Lindon Eaves, Ph.D. is one of the founders of the Virginia Institute for Psychiatric and Behavioral Genetics. He is currently professor emeritus at the Institute and has played a significant part in the development and application of a variety of research designs. These include the extended kin-ships of twins and longitudinal studies of twins and their parents. He has also developed some of the first methods for the structural analysis of multivariate genetic data to analyze directional patterns of causation. Much of this pioneering work is illustrated in over 300 publications throughout a forty-year research career.
Dr. Eaves’ clear passion for science began as a child, but further developed in college where he majored in genetics and psychology. During this time, he developed a great curiosity about science as well as a great curiosity about humanity. Because you cannot predict how life will turn out, he became interested in examining the “slings and arrows of outrageous fortune” and learning the role that “accidental serendipity” plays.
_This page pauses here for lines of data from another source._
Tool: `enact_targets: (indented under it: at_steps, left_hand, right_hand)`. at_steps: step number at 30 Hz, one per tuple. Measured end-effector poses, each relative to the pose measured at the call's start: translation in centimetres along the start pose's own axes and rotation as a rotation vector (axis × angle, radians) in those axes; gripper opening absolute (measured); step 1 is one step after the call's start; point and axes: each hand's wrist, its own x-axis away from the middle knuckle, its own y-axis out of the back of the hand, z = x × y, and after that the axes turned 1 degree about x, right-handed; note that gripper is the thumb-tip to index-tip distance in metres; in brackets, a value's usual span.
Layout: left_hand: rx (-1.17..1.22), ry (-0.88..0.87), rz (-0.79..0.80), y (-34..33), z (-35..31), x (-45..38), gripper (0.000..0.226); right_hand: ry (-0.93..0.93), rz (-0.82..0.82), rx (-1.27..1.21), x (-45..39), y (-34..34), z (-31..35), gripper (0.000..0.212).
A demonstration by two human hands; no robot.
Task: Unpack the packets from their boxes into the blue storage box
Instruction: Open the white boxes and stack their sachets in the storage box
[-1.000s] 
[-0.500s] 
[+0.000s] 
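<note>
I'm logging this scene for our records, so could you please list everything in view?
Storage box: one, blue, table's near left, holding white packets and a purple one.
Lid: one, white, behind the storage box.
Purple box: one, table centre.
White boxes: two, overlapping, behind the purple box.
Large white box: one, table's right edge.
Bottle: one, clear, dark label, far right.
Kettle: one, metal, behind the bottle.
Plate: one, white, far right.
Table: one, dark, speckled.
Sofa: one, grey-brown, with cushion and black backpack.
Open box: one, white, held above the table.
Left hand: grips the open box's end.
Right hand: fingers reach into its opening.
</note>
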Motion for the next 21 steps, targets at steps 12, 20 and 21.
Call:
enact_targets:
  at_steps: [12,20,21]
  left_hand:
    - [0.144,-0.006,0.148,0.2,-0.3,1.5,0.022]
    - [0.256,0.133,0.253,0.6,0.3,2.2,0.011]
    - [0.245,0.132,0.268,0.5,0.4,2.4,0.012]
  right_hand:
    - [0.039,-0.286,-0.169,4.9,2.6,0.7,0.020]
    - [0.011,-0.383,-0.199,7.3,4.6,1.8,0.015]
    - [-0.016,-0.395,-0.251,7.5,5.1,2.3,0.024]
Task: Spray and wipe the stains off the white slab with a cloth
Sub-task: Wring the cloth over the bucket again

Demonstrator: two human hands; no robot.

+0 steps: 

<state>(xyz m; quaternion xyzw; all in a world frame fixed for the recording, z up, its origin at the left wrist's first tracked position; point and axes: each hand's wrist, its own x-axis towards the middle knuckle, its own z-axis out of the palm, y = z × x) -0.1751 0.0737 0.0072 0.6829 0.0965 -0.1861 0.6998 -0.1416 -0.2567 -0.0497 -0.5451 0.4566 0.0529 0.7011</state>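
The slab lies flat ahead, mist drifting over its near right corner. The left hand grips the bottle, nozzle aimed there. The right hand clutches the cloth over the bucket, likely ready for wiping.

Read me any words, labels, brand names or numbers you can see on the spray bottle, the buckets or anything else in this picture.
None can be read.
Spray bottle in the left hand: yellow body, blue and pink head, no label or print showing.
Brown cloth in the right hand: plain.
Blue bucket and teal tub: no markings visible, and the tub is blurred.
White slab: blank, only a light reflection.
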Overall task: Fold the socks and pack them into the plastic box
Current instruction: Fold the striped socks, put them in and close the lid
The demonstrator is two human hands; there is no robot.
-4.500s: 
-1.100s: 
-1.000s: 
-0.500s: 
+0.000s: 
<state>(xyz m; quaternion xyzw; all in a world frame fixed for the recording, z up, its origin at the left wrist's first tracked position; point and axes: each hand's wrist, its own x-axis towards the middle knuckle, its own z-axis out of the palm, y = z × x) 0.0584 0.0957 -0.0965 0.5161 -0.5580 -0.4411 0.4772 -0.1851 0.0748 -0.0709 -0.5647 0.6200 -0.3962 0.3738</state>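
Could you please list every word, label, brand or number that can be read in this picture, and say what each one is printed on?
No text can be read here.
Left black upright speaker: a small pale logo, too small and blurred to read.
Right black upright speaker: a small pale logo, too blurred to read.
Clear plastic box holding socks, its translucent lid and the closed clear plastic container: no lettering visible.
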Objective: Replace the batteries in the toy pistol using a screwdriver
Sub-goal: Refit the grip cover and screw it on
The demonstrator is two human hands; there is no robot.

“For a successful technology, reality must take precedence over public relations, for nature cannot be fooled.” – Richard Feynman
Dr. Eaves’ current research interests embrace, but are not confined to, the study of human variation, with particular focus on attitudes, values, and mating. He is also interested in understanding why people behave the way they do in groups and cultures. He realizes that reality is bigger than he is, and he is still trying to figure out the “very important truths about how we get to be who we are.” In other words, his passion lies in examining how you get from a package of DNA to a human being – drawing a map from chemistry to a person. He seeks to answer philosophical, yet scientific, questions such as, “Can we reduce the mystery of life to a DNA sequence?”
Outside of research, Dr. Eaves continues to enjoy teaching and working with students. He also enjoys living a life of semi-retirement where he can travel to foreign countries and embrace their culture, as well as cooking and appreciating the beauty of the James River.
Article by Elizabeth Long.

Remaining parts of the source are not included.